Sometimes pressure group lobbyists receive government favors and privileges denied the less favored. An intensive lobby was conducted against the Mundt-Ferguson anti-Communist bill by a former senatorial employe who was not registered as a lobbyist.

He is Palmer Webber, who was staff director in 1943 for Sen. Pepper (D) of Florida, and chief economic adviser in 1944 to Sen. Kilgore (D) of West Virginia. Webber bore down on his Senate contacts from a rent-free office in the Library of Congress. How he got it free nobody knows.

For two years Webber held a job as “legislative correspondent” on Capitol Hill for the Federation for World Government. Records in the office of the secretary of the Senate show Webber was not registered as a lobbyist for the federation and the organization is not registered to conduct a lobby. In addition to his arduous efforts to defeat the anti-Communist measure and his work for the federation, Webber was a demon, worked for votes for passage of the fair employment practices bill.

Webber was transferred by the World Government Federation from Washington to New York “to do research.” The shift was for “political reasons.”

He is an errand boy for the Lawyers Guild, which the House Un-American Activities Committee cited as a “front” organization. It has also been active in another “cause” sponsored by Webber—the drive for an investigation of the F.B.I.

In 1947, Webber, a Ph.D., conducted a class in political philosophy at the King Smith school, where the democratic form of government was smeared to GI and other students.

A reporter attended Webber’s class on May 27, 1947, when Senator Pepper was a guest. A woman student referred to J. Edgar Hoover as the American Gestapo head and declared the Catholic church was leading a crusade for war.
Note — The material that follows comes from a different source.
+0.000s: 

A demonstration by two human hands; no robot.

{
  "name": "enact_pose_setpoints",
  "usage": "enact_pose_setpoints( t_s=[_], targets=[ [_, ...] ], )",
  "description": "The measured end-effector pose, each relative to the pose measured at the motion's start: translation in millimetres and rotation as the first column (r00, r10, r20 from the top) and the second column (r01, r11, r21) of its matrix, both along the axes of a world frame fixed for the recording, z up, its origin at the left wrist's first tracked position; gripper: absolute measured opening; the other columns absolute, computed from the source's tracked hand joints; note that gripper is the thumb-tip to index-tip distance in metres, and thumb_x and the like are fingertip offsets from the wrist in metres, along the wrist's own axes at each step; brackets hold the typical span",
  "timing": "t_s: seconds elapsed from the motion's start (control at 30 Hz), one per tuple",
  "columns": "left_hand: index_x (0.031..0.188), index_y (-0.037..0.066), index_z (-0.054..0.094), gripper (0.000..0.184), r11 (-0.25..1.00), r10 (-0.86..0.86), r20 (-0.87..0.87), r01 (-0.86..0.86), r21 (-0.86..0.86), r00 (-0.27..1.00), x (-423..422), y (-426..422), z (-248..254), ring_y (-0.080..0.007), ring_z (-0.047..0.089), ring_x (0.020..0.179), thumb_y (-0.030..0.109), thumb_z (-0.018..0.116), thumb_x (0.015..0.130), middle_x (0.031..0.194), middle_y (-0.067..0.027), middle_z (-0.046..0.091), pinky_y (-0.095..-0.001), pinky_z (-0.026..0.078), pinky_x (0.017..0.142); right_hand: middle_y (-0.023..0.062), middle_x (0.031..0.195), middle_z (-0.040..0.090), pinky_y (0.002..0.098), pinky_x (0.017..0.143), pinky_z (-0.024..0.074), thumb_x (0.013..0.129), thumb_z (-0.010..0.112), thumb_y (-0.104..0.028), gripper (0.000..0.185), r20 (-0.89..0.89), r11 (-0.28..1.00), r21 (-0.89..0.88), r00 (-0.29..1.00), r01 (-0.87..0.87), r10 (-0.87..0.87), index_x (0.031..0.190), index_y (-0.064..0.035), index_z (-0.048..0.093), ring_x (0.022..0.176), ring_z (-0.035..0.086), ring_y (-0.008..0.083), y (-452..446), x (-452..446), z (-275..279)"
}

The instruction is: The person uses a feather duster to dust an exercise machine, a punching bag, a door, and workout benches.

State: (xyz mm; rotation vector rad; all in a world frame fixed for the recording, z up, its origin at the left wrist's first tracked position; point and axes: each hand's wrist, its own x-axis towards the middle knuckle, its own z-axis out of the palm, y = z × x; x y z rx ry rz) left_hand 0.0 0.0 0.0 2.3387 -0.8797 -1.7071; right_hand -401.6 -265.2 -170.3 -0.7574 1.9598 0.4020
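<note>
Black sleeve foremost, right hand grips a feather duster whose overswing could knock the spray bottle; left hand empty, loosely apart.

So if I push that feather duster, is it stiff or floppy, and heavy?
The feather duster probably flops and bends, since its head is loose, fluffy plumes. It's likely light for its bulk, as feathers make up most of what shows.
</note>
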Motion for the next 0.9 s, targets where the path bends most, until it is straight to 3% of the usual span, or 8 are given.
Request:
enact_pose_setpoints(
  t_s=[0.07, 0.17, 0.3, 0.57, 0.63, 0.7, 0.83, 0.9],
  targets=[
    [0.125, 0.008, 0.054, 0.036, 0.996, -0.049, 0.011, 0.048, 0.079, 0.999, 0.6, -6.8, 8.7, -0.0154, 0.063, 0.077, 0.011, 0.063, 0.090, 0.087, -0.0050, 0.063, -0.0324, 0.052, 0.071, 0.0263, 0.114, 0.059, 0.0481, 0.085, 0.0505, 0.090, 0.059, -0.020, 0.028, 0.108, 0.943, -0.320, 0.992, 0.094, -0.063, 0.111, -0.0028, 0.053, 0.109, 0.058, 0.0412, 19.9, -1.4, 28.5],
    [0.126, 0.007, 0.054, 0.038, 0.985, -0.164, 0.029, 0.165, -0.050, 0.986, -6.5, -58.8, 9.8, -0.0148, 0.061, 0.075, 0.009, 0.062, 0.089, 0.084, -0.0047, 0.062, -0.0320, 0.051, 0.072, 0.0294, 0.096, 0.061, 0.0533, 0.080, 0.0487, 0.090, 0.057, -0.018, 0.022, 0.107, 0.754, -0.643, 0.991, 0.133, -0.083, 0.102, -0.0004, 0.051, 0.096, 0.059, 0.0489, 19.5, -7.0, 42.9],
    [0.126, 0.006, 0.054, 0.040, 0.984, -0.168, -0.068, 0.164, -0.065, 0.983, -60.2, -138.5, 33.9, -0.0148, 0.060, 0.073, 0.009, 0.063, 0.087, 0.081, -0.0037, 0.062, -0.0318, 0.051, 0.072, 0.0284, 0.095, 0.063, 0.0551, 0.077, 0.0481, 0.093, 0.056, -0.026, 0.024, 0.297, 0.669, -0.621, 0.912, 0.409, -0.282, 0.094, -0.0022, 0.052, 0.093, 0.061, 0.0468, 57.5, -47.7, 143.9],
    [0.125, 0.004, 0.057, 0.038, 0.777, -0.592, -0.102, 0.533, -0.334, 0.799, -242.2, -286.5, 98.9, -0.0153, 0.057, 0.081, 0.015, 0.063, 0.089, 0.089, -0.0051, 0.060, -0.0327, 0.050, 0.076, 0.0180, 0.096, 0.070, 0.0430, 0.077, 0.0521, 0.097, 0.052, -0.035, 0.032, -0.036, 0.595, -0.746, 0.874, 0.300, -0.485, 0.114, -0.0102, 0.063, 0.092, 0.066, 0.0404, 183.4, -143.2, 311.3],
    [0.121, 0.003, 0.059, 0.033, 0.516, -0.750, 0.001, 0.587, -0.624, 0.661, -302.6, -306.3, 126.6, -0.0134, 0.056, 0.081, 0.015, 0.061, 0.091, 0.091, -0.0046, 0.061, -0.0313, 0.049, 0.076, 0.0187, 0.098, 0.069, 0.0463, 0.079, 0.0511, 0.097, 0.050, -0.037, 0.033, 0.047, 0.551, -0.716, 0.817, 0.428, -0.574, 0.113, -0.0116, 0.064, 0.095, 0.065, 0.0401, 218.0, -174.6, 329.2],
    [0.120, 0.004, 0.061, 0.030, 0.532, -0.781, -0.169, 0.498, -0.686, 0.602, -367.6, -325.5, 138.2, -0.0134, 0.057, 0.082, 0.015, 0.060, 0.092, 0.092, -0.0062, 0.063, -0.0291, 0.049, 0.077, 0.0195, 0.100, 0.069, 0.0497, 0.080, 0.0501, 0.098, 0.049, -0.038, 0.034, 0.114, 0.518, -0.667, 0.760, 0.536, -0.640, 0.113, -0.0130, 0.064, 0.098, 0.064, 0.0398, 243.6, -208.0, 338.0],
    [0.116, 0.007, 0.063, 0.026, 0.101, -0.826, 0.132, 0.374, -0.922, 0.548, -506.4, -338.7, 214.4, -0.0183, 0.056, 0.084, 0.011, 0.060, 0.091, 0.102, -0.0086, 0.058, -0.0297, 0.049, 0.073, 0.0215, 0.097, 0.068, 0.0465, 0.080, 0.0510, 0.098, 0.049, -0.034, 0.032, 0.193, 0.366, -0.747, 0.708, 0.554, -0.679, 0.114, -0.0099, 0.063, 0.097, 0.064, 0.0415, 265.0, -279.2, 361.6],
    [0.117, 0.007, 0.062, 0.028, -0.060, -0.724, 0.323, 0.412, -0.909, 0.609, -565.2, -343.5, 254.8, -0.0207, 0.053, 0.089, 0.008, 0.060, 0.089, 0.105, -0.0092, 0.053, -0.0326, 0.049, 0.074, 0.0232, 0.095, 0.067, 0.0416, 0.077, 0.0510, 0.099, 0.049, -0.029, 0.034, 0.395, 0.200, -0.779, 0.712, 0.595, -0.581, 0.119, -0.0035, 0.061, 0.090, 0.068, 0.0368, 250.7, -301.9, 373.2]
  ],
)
A woman in the audience, a secretary to a Republican Senator from the Midwest, jumped up and shouted, “Thank God for the F.B.I.”

Webber was arrested in Charlottesville, Va., for distributing Communist Party literature. Police records show he paid a forfeit rather than fight the case.

He was at one time a research director for the CIO Political Action Committee in Washington and in 1948 was a paid director in charge of activities of the leftist Progressive party in 11 southern states.